DiPietro’s agent was given permission to seek out a suitor for a trade during the offseason and he hasn’t played at all for Abbotsford this season, with Arturs Silovs and Collin Delia ahead of him on the depth chart. The odds of DiPietro developing into an NHL-caliber goaltender with Vancouver are low at this point, so moving on from him isn’t a big loss to the system.
Perhaps DiPietro will see more success with another system — we’ll see.
The bigger loss for the Canucks is Myrenberg, who may only be a fifth-round pick, but has shown some serious progress since he was drafted and was a standout performer at the Canucks’ development camp in the summer.
More importantly, Myrenberg is arguably the only right-handed defenceman prospect in the Canucks’ system with any NHL potential. Aside from Myrenberg, the Canucks have Jett Woo, whose development has crashed and burned, Viktor Persson, who the Canucks didn’t even deem worth signing after his last year in the WHL, and former Wild bust Filip Johansson.
Of those three, Johansson might be the most promising of those three, but that’s not saying much.
There’s certainly no guarantee that Myrenberg will become an impact NHL defenceman — he’s a long shot, as most fifth-round picks are — but right-handed defencemen isn’t exactly a position of strength from which the Canucks should be trading.

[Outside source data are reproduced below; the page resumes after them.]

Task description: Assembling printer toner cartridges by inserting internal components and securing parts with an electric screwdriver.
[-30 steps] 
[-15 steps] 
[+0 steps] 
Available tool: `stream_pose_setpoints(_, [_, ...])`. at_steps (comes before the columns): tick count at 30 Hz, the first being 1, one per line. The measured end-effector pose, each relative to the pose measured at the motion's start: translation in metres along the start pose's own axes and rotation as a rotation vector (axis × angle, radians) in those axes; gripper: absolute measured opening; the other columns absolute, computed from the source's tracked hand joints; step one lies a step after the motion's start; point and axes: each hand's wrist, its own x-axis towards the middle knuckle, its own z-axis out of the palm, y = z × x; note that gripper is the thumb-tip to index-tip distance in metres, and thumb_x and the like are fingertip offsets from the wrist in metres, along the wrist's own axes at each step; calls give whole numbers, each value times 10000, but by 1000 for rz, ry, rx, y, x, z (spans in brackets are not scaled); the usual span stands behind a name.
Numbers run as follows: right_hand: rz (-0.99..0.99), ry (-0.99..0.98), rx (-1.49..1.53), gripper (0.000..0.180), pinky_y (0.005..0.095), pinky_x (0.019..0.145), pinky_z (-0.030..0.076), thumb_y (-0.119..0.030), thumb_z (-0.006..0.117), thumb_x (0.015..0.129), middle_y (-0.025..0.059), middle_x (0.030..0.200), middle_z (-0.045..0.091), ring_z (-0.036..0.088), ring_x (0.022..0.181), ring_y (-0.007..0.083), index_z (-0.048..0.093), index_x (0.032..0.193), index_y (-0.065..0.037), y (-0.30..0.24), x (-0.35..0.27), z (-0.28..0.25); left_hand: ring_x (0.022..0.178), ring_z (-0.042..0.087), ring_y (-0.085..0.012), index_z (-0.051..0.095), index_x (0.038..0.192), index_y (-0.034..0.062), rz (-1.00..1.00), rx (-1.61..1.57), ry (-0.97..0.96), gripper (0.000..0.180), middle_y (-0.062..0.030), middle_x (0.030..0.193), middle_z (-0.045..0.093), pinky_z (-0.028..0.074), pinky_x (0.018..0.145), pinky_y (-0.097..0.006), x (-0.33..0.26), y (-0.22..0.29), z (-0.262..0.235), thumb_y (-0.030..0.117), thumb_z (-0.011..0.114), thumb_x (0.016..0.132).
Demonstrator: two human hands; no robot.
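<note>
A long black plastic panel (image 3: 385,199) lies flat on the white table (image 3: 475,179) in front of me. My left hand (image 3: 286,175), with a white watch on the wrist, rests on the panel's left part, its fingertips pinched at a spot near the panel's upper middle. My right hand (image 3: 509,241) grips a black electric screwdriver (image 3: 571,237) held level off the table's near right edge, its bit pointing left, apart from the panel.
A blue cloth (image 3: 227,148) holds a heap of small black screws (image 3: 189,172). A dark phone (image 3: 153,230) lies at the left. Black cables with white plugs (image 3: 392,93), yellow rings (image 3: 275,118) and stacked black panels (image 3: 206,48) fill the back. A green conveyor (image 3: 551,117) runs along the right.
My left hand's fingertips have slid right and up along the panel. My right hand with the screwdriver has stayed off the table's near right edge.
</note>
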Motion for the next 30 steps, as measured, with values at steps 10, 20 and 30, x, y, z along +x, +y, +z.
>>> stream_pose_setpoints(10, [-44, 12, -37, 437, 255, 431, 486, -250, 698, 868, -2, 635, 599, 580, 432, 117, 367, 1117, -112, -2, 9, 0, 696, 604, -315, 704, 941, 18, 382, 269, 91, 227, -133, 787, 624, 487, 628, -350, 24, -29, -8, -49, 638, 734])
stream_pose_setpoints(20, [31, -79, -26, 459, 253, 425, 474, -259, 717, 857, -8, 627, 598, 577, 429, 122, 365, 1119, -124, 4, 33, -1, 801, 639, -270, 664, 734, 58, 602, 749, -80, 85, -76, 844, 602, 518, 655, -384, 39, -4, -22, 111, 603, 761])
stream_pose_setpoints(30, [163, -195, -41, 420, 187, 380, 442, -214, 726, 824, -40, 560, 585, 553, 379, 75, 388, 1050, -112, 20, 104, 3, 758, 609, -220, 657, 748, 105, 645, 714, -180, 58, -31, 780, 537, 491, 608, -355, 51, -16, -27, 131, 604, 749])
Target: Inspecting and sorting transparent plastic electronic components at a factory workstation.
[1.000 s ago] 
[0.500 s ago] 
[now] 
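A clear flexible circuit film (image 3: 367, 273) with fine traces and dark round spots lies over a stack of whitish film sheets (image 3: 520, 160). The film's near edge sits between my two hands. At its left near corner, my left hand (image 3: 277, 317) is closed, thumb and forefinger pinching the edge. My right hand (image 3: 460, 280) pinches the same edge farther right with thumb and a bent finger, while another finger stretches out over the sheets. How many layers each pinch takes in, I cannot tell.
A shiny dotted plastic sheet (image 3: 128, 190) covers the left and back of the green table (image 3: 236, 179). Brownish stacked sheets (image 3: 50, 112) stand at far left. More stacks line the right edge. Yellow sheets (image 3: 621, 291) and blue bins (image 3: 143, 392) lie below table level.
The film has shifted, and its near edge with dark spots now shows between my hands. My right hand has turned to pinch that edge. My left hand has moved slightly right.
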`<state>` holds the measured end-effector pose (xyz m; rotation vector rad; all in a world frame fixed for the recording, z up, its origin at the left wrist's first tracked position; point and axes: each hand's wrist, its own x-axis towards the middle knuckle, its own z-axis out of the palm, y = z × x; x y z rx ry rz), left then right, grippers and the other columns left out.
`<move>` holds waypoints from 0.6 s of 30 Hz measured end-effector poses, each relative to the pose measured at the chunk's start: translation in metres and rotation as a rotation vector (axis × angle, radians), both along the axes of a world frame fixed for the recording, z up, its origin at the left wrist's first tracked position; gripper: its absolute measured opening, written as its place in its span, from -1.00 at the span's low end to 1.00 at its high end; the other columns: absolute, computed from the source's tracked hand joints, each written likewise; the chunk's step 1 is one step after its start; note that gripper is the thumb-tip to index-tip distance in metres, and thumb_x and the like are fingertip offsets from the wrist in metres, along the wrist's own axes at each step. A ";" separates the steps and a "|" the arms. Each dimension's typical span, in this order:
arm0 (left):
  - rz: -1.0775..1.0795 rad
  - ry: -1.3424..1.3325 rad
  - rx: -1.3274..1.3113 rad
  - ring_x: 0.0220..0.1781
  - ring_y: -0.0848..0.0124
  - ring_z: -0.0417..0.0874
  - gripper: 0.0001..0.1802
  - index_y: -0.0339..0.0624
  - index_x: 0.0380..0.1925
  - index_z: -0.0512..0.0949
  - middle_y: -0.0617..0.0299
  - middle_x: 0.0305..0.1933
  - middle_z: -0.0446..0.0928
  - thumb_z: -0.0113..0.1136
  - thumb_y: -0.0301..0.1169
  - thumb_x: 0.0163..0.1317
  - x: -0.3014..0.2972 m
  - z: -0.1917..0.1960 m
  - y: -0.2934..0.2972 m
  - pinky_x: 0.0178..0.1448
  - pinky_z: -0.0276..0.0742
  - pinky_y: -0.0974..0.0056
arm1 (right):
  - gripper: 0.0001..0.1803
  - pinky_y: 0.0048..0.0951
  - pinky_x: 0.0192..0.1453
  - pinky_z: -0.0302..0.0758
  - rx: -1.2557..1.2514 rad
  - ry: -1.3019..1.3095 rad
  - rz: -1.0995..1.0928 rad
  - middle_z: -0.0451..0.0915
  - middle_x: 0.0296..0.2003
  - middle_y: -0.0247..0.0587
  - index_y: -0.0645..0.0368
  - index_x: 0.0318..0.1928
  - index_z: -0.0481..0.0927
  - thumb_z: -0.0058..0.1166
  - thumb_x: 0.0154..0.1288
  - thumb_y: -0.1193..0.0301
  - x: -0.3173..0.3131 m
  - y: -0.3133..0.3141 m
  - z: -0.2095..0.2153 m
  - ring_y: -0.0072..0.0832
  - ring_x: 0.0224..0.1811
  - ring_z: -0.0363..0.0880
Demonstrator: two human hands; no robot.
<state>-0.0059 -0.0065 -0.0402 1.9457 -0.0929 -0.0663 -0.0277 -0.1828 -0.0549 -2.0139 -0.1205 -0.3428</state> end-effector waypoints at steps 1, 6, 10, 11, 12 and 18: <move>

Canucks general manager Patrik Allvin seems to be high on Studnicka, however, a centre who has produced well in the AHL. Studnicka has 96 points in 117 AHL games but has been unable to translate that production to the NHL, where he has 7 points in 38 games and has some ugly underlying numbers.
Studnicka also takes faceoffs, though he’s below average with a career 47.7% faceoff percentage. He also kills penalties a little bit. As a right-handed centre, Studnicka potentially fills a hole with Curtis Lazar on the injured reserve.
If it is just a short-term move to replace an injured player, then it’s troubling for the Canucks to trade a 19-year-old right-handed defenceman to do so.
If they legitimately believe that Studnicka has the potential to be better than he’s shown in the NHL thus far, then we’ll just have to see how it turns out. Studnicka has good size at 6'2", reportedly has good hockey sense and skill, but things haven't worked out for him yet.
Perhaps a change of scenery is just what Studnicka needs.